The dict coords_cols
contains the mapping of csv columns to PRIMAP2 dimensions.
Default values are set using coords_defaults
.
The terminologies (e.g. IPCC2006 for categories or the ISO3 country codes for area) are set in the coords_terminologies
dict.
coords_value_mapping
defines conversion of metadata values, e.g. category codes.
filter_keep
and filter_remove
filter the input data.
Each entry in filter_keep
specifies a subset of the input data which is kept while the subsets defined by filter_remove
are removed from the input data.
For details, we refer to the documentation of primap2.pm2io.read_wide_csv_file_if()
.
coords_cols = {
"unit": "unit",
"entity": "entity",
"area": "country",
"scenario": "scenario",
"category": "category",
}
coords_defaults = {
"source": "PRIMAP-hist_v2.2",
}
coords_terminologies = {
"area": "ISO3",
"category": "IPCC2006",
"scenario": "PRIMAP-hist",
}
coords_value_mapping = {
"category": "PRIMAP1",
"unit": "PRIMAP1",
"entity": "PRIMAP1",
}
filter_keep = {
"f1": {
"entity": "CO2",
"category": ["IPC2", "IPC1"],
"country": ["AUS", "BRA", "CHN", "GBR", "AFG"],
},
"f2": {
"entity": "KYOTOGHG",
"category": ["IPCMAG", "IPC4"],
"country": ["AUS", "BRA", "CHN", "GBR", "AFG"],
},
}
filter_remove = {"f1": {"scenario": "HISTTP"}}
# filter_keep = {"f1": {"entity": "KYOTOGHG", "category": ["IPC2", "IPC1"]},}
# filter_keep = {}
# filter_remove = {}
meta_data = {"references": "doi:10.5281/zenodo.4479172"}
Reading the data to interchange format#
To enable a wider use of the PRIMAP2 data reading functionality we read into the PRIMAP2 interchange format, which is a wide format pandas DataFrame with coordinates in columns and following PRIMAP2 specifications.

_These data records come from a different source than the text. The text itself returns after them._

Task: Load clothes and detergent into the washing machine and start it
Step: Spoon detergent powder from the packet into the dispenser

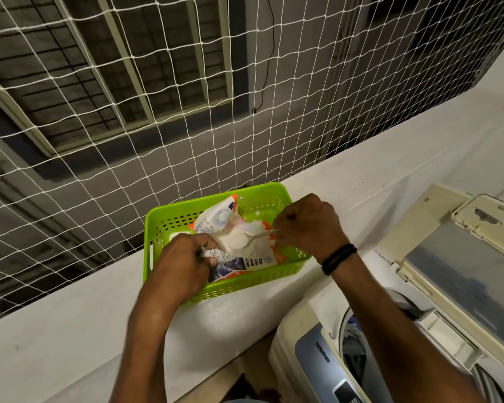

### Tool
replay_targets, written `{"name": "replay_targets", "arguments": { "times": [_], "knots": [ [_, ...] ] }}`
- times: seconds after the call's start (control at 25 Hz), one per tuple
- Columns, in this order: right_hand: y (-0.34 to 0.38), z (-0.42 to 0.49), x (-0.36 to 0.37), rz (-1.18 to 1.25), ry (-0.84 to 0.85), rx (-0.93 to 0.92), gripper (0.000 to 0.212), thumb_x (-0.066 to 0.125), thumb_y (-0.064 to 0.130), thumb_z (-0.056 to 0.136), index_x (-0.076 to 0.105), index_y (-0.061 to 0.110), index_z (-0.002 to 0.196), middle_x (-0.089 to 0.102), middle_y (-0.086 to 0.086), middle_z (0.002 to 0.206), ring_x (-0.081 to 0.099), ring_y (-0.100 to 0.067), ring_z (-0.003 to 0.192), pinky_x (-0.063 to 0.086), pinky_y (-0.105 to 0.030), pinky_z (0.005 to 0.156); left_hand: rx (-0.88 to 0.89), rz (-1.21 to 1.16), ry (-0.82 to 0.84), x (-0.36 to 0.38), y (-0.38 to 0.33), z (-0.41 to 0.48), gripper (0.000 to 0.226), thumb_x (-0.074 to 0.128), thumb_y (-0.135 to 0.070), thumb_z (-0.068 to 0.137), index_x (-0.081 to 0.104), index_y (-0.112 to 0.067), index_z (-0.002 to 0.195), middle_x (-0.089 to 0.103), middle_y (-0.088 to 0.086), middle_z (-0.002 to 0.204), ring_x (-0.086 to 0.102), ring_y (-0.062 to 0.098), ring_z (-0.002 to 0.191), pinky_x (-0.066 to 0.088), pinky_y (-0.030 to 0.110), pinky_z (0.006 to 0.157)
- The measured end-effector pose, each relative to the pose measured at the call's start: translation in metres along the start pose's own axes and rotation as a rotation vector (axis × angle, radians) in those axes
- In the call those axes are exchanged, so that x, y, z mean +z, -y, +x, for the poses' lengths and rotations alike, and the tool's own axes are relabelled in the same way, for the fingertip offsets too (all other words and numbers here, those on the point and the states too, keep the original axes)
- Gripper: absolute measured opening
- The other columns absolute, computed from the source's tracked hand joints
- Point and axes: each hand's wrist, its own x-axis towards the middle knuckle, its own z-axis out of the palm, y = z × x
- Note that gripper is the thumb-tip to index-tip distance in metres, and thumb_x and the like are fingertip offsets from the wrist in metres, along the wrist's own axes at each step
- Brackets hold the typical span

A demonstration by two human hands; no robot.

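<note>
Faced a net [99, 112] at far left and behind, with a white worktop [70, 330] below it. Gripped the near-left flap of the packet [253, 261] with the left hand [186, 257], fingers curled round it, mouth held open. Found the packet lying in the green basket [157, 216] on the worktop, opening turned up, white powder [230, 231] heaped inside. Pinched the handle of a spoon [258, 235] in the right hand [306, 225], bowl down in the powder, long axis running left to right from the powder to the fingers. Could not tell how full the bowl was. Wore a dark band [339, 258] on the right wrist. Held the hands apart, packet between them, each clamped on its own thing.

Saw the machine [312, 359] at lower right, just beside the worktop, lid [463, 271] raised, dark clothes [350, 327] showing in the drum [361, 365].

Judged the clothes loaded and the scooping of detergent in hand. Placed the drum right of the basket and nearer the body, on the right hand's side, well apart from the left. Judged the coming move a carry rightward and toward the body, over the basket rim and worktop edge, spoon level along its axis. Feared powder spilt on the worktop with any tilt.
</note>
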Motion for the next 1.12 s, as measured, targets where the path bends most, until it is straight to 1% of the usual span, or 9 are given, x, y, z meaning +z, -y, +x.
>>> {"name": "replay_targets", "arguments": {
  "times": [0.16, 0.32, 0.44, 0.6, 0.72, 0.84, 0.96, 1.08, 1.12],
  "knots": [
    [0.001, -0.008, -0.010, 0.214, 0.062, 0.048, 0.042, 0.053, 0.039, 0.056, 0.073, 0.012, 0.082, 0.075, -0.007, 0.078, 0.073, -0.026, 0.082, 0.059, -0.038, 0.081, 0.055, 0.017, 0.000, -0.002, 0.002, -0.005, 0.018, 0.074, -0.014, 0.085, 0.073, -0.028, 0.095, 0.066, -0.002, 0.108, 0.060, 0.018, 0.101, 0.039, 0.022, 0.080],
    [-0.004, -0.020, -0.032, 0.432, 0.147, 0.053, 0.013, 0.064, 0.006, 0.078, 0.077, 0.003, 0.077, 0.074, -0.010, 0.066, 0.072, -0.014, 0.058, 0.060, -0.028, 0.073, 0.148, 0.028, -0.005, -0.004, 0.007, -0.009, 0.030, 0.075, -0.016, 0.084, 0.072, -0.042, 0.097, 0.061, -0.004, 0.120, 0.057, 0.021, 0.109, 0.048, 0.031, 0.093],
    [-0.014, -0.025, -0.041, 0.577, 0.154, 0.080, 0.017, 0.062, -0.003, 0.079, 0.077, 0.004, 0.072, 0.073, -0.022, 0.074, 0.074, -0.033, 0.072, 0.060, -0.043, 0.083, 0.145, 0.014, -0.007, -0.007, 0.008, -0.012, 0.039, 0.076, -0.017, 0.083, 0.069, -0.053, 0.098, 0.057, 0.000, 0.130, 0.057, 0.025, 0.118, 0.050, 0.043, 0.100],
    [-0.028, -0.035, -0.051, 0.651, 0.127, 0.115, 0.015, 0.060, -0.008, 0.076, 0.075, -0.004, 0.074, 0.070, -0.032, 0.081, 0.070, -0.038, 0.077, 0.056, -0.055, 0.088, 0.191, 0.007, -0.119, -0.012, 0.000, -0.021, 0.040, 0.074, -0.009, 0.084, 0.072, -0.048, 0.095, 0.055, 0.000, 0.136, 0.052, 0.020, 0.127, 0.042, 0.033, 0.105],
    [-0.042, -0.047, -0.062, 0.711, 0.098, 0.118, 0.017, 0.058, -0.012, 0.082, 0.074, -0.008, 0.081, 0.070, -0.031, 0.080, 0.071, -0.040, 0.078, 0.061, -0.044, 0.080, 0.253, -0.015, -0.192, -0.014, -0.013, -0.029, 0.033, 0.075, -0.012, 0.083, 0.073, -0.044, 0.093, 0.059, -0.007, 0.129, 0.056, 0.015, 0.113, 0.040, 0.026, 0.094],
    [-0.068, -0.062, -0.077, 0.805, 0.031, 0.150, 0.019, 0.055, -0.016, 0.085, 0.073, -0.011, 0.086, 0.070, -0.029, 0.078, 0.071, -0.031, 0.072, 0.062, -0.028, 0.065, 0.398, -0.121, -0.240, -0.007, -0.037, -0.030, 0.032, 0.076, -0.014, 0.082, 0.070, -0.044, 0.094, 0.063, -0.008, 0.121, 0.061, 0.013, 0.103, 0.050, 0.026, 0.090],
    [-0.103, -0.084, -0.092, 0.860, -0.076, 0.196, 0.022, 0.054, -0.016, 0.086, 0.074, -0.007, 0.088, 0.072, -0.027, 0.080, 0.073, -0.030, 0.074, 0.061, -0.026, 0.066, 0.526, -0.303, -0.254, 0.015, -0.068, -0.031, 0.030, 0.073, -0.013, 0.085, 0.069, -0.041, 0.093, 0.067, -0.006, 0.112, 0.064, 0.009, 0.103, 0.049, 0.011, 0.088],
    [-0.152, -0.106, -0.101, 0.926, -0.247, 0.282, 0.025, 0.053, -0.017, 0.087, 0.074, -0.003, 0.084, 0.073, -0.021, 0.074, 0.073, -0.028, 0.071, 0.060, -0.025, 0.064, 0.609, -0.473, -0.086, 0.057, -0.098, -0.034, 0.014, 0.071, -0.024, 0.088, 0.071, -0.030, 0.100, 0.069, -0.005, 0.111, 0.069, 0.015, 0.097, 0.057, 0.033, 0.085],
    [-0.168, -0.112, -0.102, 0.948, -0.308, 0.313, 0.026, 0.053, -0.017, 0.086, 0.074, -0.002, 0.082, 0.073, -0.018, 0.070, 0.073, -0.026, 0.068, 0.059, -0.024, 0.062, 0.617, -0.487, -0.022, 0.073, -0.107, -0.036, 0.015, 0.067, -0.029, 0.088, 0.071, -0.029, 0.102, 0.069, -0.006, 0.111, 0.069, 0.014, 0.097, 0.057, 0.034, 0.083]
  ]
}}
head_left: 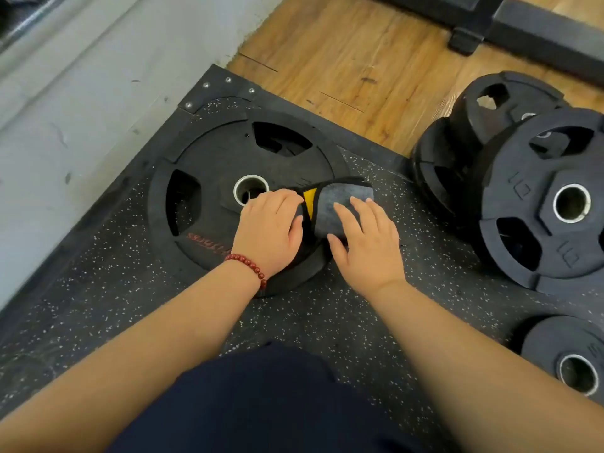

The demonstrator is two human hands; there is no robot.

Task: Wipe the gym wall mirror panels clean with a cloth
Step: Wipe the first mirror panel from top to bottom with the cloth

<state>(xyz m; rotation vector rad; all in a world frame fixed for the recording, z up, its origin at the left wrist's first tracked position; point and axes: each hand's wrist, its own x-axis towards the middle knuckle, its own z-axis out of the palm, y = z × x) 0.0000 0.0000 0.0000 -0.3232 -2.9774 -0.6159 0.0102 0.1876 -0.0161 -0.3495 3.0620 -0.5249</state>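
Speckled mat [98,289] lies under a big plate [209,230]. On the plate's right edge sits the cloth [340,207]. Left hand [269,233] curls its fingers on the cloth; right hand [366,243] presses it flat. More plates [539,197] lie right of it.

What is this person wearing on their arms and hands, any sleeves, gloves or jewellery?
Both forearms are bare as far as the picture shows: no sleeves and no gloves. The left hand has a bracelet of round dark red beads at its wrist. The right hand and its wrist carry nothing visible: no watch, band or ring.
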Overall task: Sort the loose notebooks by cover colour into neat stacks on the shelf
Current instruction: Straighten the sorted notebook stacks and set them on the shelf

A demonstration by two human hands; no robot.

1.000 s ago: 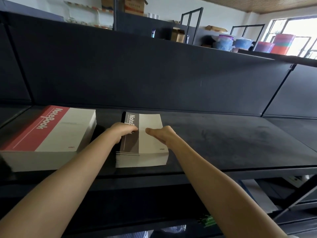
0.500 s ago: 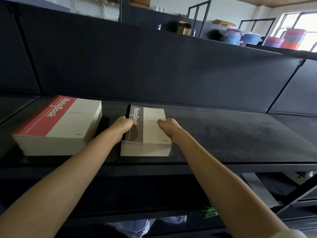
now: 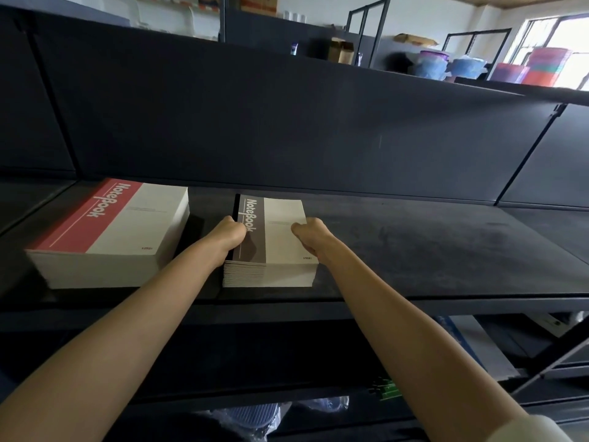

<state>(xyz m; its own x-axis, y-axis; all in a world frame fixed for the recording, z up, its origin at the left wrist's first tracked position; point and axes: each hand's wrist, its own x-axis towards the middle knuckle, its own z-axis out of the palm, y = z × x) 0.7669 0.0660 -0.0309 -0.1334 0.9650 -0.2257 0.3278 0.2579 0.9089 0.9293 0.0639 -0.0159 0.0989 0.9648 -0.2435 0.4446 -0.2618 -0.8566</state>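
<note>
A stack of brown-and-white notebooks (image 3: 274,237) lies on the black shelf (image 3: 430,250), near its front edge. My left hand (image 3: 228,236) grips the stack's left side, fingers curled over the spine edge. On the stack's right side my right hand (image 3: 310,236) grips it too, fingers curled over the top cover's edge. Left of it sits a taller stack of red-and-white notebooks (image 3: 108,231), apart from both hands. How far the fingers reach down the stack's sides is hidden.
The shelf's dark back panel (image 3: 287,122) rises right behind the stacks. Bare shelf surface stretches to the right of the brown stack. Below the shelf's front edge are lower shelves with bagged goods (image 3: 255,416). Boxes and coloured tubs (image 3: 541,68) stand far behind.
Both hands have slid from the top cover to the stack's sides and curled around it. The view has shifted upward slightly; the stacks have stayed where they were.
</note>
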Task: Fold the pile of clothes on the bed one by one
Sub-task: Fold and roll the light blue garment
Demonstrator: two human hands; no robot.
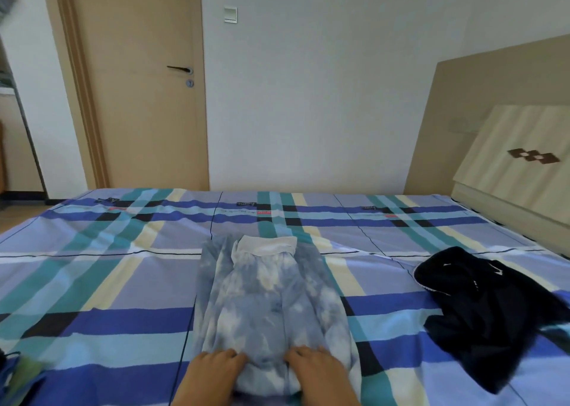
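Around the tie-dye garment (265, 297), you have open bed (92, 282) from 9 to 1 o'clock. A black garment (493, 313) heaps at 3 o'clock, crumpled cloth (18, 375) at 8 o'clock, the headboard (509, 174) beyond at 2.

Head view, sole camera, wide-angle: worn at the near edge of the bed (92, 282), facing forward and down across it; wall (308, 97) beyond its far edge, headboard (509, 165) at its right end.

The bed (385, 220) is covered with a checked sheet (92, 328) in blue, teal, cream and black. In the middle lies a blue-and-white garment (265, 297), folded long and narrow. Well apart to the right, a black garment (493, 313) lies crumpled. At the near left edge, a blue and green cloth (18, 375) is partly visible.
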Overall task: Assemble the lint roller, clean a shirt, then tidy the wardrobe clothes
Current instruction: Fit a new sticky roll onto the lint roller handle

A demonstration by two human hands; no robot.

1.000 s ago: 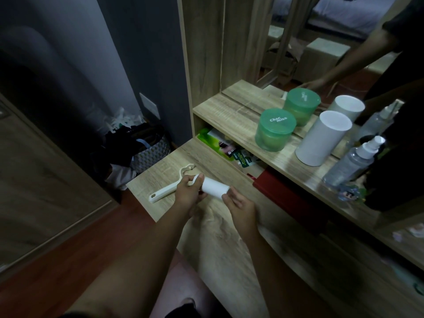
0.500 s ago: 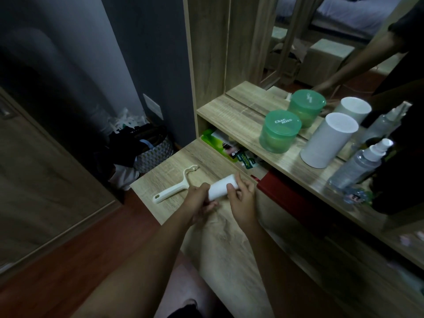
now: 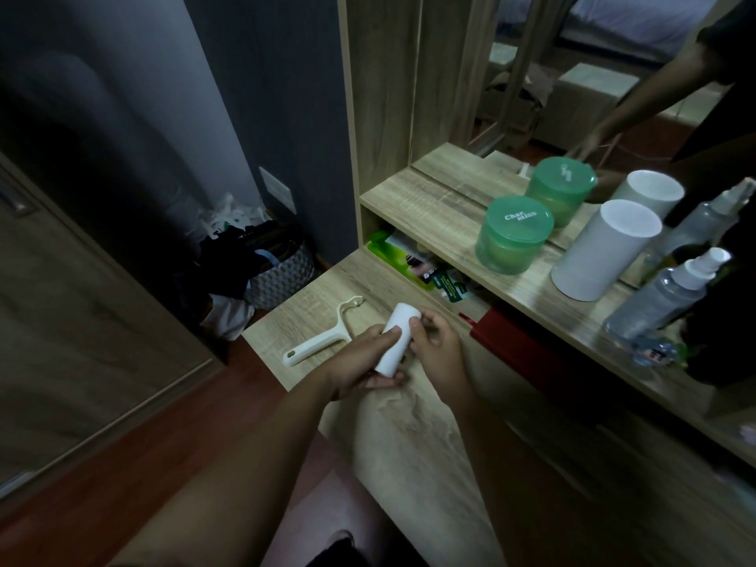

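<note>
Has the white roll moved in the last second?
Yes. Against the handle lying on the desk, the roll has swung from crosswise to pointing away, toward the shelf.

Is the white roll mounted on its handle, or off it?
Off. Left hand and right hand hold the roll; the handle lies on the desk.
</note>
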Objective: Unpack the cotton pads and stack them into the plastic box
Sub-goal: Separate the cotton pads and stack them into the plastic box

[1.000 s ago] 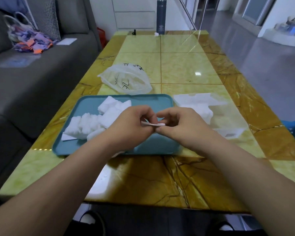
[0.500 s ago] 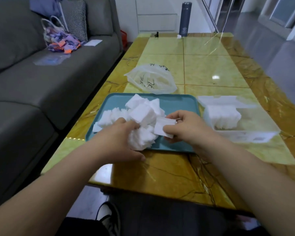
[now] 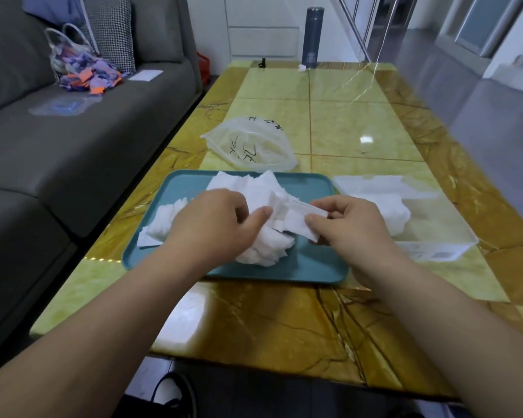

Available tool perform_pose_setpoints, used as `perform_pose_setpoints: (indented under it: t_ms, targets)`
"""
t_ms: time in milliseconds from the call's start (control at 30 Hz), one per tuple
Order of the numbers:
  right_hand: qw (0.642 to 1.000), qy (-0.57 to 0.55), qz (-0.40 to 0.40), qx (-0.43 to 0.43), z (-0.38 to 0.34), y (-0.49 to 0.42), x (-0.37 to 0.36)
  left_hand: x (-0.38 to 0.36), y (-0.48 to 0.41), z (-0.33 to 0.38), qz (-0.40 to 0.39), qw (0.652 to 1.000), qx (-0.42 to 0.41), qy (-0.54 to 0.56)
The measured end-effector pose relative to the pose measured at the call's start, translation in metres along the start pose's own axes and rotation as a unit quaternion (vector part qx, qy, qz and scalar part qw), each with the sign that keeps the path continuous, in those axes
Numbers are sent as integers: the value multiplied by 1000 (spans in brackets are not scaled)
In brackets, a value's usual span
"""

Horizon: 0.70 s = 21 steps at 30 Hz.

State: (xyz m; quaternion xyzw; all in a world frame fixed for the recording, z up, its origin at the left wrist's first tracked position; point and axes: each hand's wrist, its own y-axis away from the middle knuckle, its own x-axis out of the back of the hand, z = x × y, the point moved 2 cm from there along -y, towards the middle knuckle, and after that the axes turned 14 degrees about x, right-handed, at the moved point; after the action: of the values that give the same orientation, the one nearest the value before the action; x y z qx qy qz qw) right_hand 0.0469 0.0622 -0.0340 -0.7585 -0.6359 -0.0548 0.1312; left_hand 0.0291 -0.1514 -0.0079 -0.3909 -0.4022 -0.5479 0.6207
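Pinching a cotton pad [image 3: 296, 219], the right hand [image 3: 354, 227] is hovering just left of the plastic box [image 3: 435, 251]; the left hand [image 3: 215, 218] is gripping the pile [image 3: 263, 248].

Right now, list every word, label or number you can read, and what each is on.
Plastic bag: black characters, too blurred to read.
Dark flask: pale print near its base, too small.
Clear plastic box: label on its front wall, blurred.
Nothing can be quoted.
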Motion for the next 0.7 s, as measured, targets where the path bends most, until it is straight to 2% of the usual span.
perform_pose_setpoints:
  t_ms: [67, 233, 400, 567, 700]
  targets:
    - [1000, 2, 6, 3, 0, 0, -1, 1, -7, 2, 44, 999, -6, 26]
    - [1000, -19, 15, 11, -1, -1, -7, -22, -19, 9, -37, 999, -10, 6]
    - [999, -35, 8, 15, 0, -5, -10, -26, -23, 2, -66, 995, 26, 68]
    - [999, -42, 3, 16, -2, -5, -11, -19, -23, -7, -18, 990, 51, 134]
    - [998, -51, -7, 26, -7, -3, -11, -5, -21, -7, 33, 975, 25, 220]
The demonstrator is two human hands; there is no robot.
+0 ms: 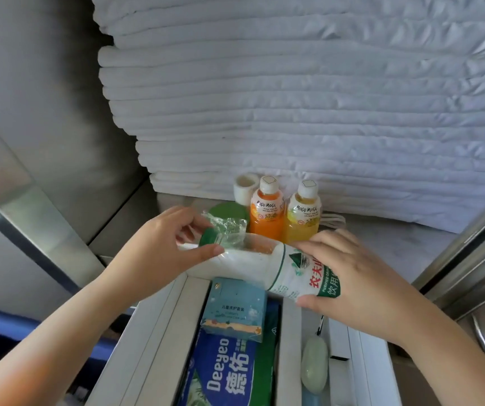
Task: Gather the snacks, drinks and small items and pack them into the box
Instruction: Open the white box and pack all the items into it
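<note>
Both hands hold a big water bottle (pixel 264 268) lying on its side over the far end of the open white box (pixel 159 332). The left hand (pixel 159 247) pinches the end with the green cap (pixel 207 238) and crinkly plastic wrap. The right hand (pixel 349 276) wraps around the label end. Inside the box are a small blue carton (pixel 235 309) and a blue wipes pack (pixel 223 373). Behind the bottle stand an orange drink (pixel 266 212) and a yellow drink (pixel 302 215), touching, in front of stacked white cloth (pixel 294 98).
</note>
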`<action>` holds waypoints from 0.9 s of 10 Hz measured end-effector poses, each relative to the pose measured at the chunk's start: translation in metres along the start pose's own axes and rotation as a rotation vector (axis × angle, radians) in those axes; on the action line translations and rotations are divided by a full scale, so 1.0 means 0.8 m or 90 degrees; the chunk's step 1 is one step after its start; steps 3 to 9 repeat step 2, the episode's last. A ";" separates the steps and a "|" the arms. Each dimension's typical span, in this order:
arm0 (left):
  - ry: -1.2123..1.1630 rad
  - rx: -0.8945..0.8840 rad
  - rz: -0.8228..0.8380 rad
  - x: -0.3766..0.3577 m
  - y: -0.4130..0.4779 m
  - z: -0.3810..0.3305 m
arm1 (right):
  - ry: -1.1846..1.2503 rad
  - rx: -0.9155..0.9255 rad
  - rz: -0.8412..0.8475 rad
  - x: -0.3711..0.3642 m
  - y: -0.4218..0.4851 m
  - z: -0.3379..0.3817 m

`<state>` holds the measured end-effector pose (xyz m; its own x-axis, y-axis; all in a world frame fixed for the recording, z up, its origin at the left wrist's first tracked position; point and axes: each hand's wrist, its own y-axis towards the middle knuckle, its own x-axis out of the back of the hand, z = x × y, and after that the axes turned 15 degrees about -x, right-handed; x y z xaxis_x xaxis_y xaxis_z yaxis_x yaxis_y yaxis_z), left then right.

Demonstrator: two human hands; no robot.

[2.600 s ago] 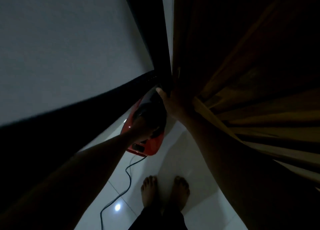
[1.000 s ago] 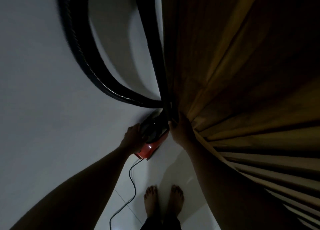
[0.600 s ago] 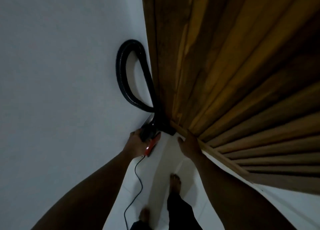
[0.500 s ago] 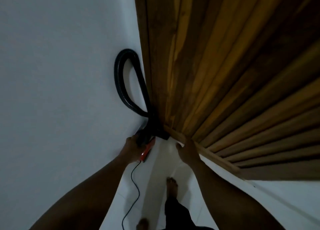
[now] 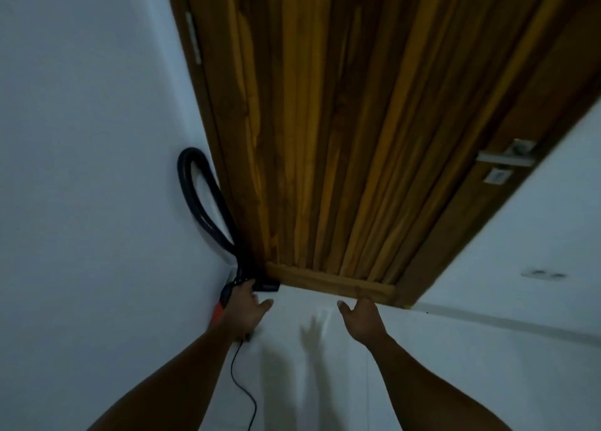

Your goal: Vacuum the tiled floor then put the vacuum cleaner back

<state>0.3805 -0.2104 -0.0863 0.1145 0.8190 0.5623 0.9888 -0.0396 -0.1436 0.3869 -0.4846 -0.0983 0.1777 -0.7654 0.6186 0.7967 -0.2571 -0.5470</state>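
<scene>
The red and black vacuum cleaner [image 5: 217, 313] stands in the corner between the white wall and the wooden door. Its black hose [image 5: 195, 203] loops up against the wall, and a black nozzle [image 5: 266, 287] lies at the door's foot. My left hand [image 5: 247, 313] is over the vacuum's body with thumb and fingers spread, hiding most of it. My right hand [image 5: 361, 320] hovers open above the white tiled floor [image 5: 325, 382], just below the door's bottom edge. The power cord [image 5: 242, 388] trails back along the floor.
The slatted wooden door [image 5: 325, 138] fills the middle, with a metal handle [image 5: 505, 159] at right. White walls [image 5: 81, 170] close in on the left and on the right, where there is a socket [image 5: 541, 274].
The view has pulled back and risen. My left hand has loosened from the vacuum's handle and its fingers have spread. My right hand has come off the door and moved right.
</scene>
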 end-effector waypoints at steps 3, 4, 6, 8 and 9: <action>0.006 -0.031 0.000 -0.042 -0.048 -0.035 | 0.042 -0.002 -0.046 0.045 -0.052 -0.088; 0.006 -0.031 0.000 -0.042 -0.048 -0.035 | 0.042 -0.002 -0.046 0.045 -0.052 -0.088; 0.006 -0.031 0.000 -0.042 -0.048 -0.035 | 0.042 -0.002 -0.046 0.045 -0.052 -0.088; 0.006 -0.031 0.000 -0.042 -0.048 -0.035 | 0.042 -0.002 -0.046 0.045 -0.052 -0.088; 0.006 -0.031 0.000 -0.042 -0.048 -0.035 | 0.042 -0.002 -0.046 0.045 -0.052 -0.088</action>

Additional metadata not captured in this format are stored in DataFrame.attrs
as a dictionary.
As the attrs
functionality in pandas is experimental it is just stored in the DataFrame returned by the reading functions and should be stored individually before doing any processing with the DataFrame.
Here we read the data using the primap2.pm2io.read_wide_csv_file_if()
function.
We have specified restrictive filters above to limit the data included in this notebook.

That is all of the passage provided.